U.S. Rep. Patrick Murphy guarantees it.
Come election night, he will be celebrating.
When the polls close Nov. 2, the two-term Democratic congressman from Bucks County plans to head to his house in Bristol Township.
There, a cake will await, a single candle will be lit, and "Happy Birthday" will be sung to little Jack Murphy, who turns 1 that day.
After that, Jack's father allows, all bets are off in the race for the Eighth Congressional District seat.
"It's going to go into the wee hours of the night," Murphy says of his rematch with Republican Mike Fitzpatrick, whom he ousted in 2006. "I'm going to be smiling, and I'm going to be proud that we gave it our best."
It sounds, for a moment, like a stock line in a concession speech. Then he adds: "I'm confident that the voters are going to give us another chance to serve them."
Two years ago, any such hedging from Murphy would have seemed unthinkable. Having won the seat from Fitzpatrick in a nail-biter - by 1,518 votes out of 249,794 cast - he coasted to victory in 2008, taking 57 percent of the vote.
By then, he was a rising Democratic star. In 2007, Murphy had been quick to come out in support of Sen. Barack Obama's presidential bid.
His alliance with party leaders has aided his ascent from obscure Iraq war veteran to Democratic National Convention speaker and party spokesman on certain legislative issues. In May, he scored a coveted seat on the House Appropriations Committee.

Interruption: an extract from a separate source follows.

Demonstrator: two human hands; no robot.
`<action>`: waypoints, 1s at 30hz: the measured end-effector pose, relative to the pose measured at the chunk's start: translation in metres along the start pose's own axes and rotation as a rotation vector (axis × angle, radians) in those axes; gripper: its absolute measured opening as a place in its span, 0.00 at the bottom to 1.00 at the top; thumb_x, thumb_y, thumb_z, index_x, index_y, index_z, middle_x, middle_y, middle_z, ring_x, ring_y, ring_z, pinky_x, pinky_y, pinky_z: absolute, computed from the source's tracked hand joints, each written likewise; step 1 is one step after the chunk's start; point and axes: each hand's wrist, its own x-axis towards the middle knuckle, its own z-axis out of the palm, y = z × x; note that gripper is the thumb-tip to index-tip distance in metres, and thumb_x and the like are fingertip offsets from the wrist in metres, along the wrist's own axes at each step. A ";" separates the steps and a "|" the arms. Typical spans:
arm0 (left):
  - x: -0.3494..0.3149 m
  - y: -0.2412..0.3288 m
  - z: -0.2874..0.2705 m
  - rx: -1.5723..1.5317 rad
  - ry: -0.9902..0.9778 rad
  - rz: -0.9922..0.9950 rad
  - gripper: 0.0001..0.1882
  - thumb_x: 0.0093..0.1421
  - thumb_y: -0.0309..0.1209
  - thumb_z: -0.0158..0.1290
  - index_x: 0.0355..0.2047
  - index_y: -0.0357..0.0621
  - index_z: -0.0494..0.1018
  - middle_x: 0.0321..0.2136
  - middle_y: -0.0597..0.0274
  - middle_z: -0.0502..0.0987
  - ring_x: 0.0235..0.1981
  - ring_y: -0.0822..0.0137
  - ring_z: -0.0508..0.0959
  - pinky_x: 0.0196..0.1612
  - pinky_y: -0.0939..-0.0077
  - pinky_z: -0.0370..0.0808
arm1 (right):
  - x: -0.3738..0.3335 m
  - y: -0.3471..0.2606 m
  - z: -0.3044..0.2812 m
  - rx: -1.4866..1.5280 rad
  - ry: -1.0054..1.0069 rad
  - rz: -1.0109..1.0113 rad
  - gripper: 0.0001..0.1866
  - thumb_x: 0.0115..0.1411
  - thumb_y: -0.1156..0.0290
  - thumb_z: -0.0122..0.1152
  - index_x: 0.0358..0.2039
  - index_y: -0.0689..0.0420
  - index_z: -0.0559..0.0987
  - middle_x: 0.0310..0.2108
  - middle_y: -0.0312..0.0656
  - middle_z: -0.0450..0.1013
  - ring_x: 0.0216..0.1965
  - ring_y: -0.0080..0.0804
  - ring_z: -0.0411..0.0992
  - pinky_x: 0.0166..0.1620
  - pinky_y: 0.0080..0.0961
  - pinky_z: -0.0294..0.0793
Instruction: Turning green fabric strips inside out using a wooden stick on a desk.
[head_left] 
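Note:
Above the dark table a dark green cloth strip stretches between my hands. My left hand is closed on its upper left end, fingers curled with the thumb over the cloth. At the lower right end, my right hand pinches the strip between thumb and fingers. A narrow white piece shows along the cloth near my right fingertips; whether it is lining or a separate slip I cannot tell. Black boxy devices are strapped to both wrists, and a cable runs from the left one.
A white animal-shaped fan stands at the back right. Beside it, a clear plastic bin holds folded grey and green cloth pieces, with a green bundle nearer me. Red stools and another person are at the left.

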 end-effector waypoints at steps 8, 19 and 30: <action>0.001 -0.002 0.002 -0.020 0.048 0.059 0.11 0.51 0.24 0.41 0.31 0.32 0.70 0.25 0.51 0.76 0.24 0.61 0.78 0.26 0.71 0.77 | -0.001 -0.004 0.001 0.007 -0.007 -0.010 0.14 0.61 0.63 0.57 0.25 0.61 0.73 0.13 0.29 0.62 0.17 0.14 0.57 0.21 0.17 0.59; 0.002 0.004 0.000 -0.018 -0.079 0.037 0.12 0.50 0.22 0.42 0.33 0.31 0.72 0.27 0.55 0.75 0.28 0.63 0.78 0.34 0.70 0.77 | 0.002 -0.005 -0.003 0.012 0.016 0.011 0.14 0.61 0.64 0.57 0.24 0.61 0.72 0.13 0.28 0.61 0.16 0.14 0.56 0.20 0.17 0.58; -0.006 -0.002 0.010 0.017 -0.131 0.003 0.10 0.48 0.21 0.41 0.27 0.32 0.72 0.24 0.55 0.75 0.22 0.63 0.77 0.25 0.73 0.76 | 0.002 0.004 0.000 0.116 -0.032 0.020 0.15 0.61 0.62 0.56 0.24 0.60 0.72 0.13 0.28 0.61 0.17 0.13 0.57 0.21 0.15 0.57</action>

All this at age 37. But it could all come back to bite him Nov. 2.
Mirroring Murphy's 2006 campaign, Fitzpatrick has made the incumbent a whipping boy for an unpopular administration. Just as Murphy successfully turned voter anger over Iraq against him, Fitzpatrick expects a lousy economy to land Murphy in the unemployment line, where 8 percent of Bucks County residents now stand.
Murphy counters that he has brought 3,000 jobs to the district and has backed unpopular remedies needed to move the economy out of the mess he inherited.

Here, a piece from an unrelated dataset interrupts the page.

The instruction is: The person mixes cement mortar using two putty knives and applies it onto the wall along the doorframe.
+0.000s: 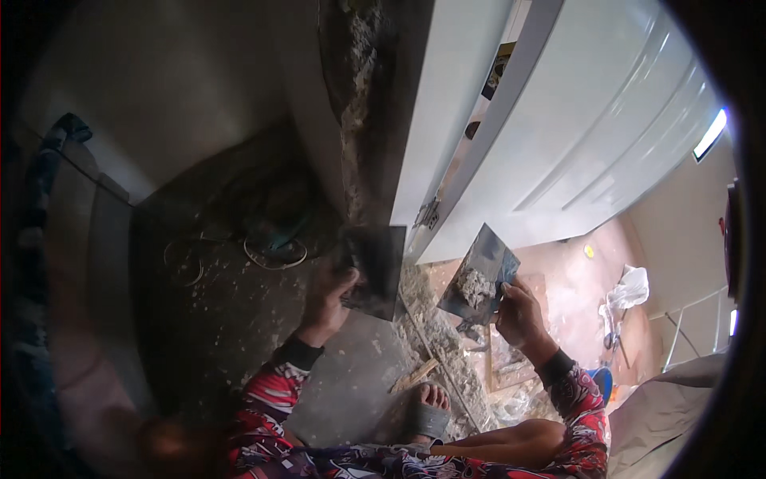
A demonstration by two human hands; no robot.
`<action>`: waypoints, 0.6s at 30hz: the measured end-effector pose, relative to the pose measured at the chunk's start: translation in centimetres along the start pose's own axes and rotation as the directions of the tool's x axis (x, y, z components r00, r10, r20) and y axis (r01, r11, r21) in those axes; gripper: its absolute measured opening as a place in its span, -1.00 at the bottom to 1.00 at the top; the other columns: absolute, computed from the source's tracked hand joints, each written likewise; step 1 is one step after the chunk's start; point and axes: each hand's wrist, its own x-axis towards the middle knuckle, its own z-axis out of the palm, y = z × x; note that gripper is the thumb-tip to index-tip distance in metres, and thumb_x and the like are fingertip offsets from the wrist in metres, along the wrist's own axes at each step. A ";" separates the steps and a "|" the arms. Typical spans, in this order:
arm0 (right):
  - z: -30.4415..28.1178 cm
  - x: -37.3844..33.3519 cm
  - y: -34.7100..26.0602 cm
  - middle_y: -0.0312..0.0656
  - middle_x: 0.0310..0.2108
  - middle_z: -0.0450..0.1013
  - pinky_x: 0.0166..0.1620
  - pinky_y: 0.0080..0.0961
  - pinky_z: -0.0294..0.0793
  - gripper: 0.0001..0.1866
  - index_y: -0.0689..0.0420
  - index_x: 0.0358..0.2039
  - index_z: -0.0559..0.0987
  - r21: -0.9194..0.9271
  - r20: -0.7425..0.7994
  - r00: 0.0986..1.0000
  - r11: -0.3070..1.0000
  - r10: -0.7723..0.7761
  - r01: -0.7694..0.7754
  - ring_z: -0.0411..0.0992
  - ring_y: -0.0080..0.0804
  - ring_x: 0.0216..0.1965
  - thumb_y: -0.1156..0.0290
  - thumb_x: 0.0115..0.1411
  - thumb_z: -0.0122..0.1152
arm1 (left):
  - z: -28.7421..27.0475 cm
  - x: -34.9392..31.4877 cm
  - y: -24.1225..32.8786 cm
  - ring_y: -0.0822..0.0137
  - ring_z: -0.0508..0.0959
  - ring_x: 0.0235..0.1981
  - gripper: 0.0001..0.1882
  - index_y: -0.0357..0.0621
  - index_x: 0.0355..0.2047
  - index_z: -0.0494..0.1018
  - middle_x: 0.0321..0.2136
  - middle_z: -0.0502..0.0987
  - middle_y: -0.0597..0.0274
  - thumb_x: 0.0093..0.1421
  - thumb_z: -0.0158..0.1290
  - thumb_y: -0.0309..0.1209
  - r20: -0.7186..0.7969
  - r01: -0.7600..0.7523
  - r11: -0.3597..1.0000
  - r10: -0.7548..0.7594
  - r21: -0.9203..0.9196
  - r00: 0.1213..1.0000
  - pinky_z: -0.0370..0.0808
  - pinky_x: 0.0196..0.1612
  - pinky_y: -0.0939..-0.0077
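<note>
My left hand (325, 302) is closed on a dark, flat rectangular plate (381, 267), probably a plastering blade, held beside the bottom of the door frame. Its handle is hidden by my fingers. In my right hand (520, 318) is another flat, dark metal blade (484, 257), tilted, with a lump of grey wet mortar (476, 287) on it. The two blades are apart, on either side of the white door frame's lower end. Above the left blade runs a rough, broken strip of wall (359, 104) along the frame.
A white door (574, 120) stands open at the right, its hinge (428, 214) low on the frame. Rubble (435, 327) and a wood scrap (415, 375) lie by my sandalled foot (431, 411). A cable loop (275, 259) is left. A white bag (629, 287) and blue bucket (600, 383) are right.
</note>
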 end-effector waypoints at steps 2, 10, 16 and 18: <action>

If his uncertain reelection prospects have Murphy on edge, it's hard to tell.
Cheerful in public, quick with a quip - all delivered with a toothy grin and a thick Philly accent - Murphy plays the "happy warrior" role well.
"I love serving the district and the country," he says of dealing with angry voters and baleful polling numbers. As is his wont, Murphy weighs in with an Iraq war story, of returning from a mission in 120-degree heat with an unhappy teenage soldier under his command.
"He said, 'What are you smiling about?'
"I said, 'Life is good!'
"He said, 'This place sucks.'
"I said, 'This place might suck, but you've got to embrace it, brother.' "
County Democrats - having seen the outspent newcomer knock off the popular Fitzpatrick in 2006 - say: Don't bet against Murphy.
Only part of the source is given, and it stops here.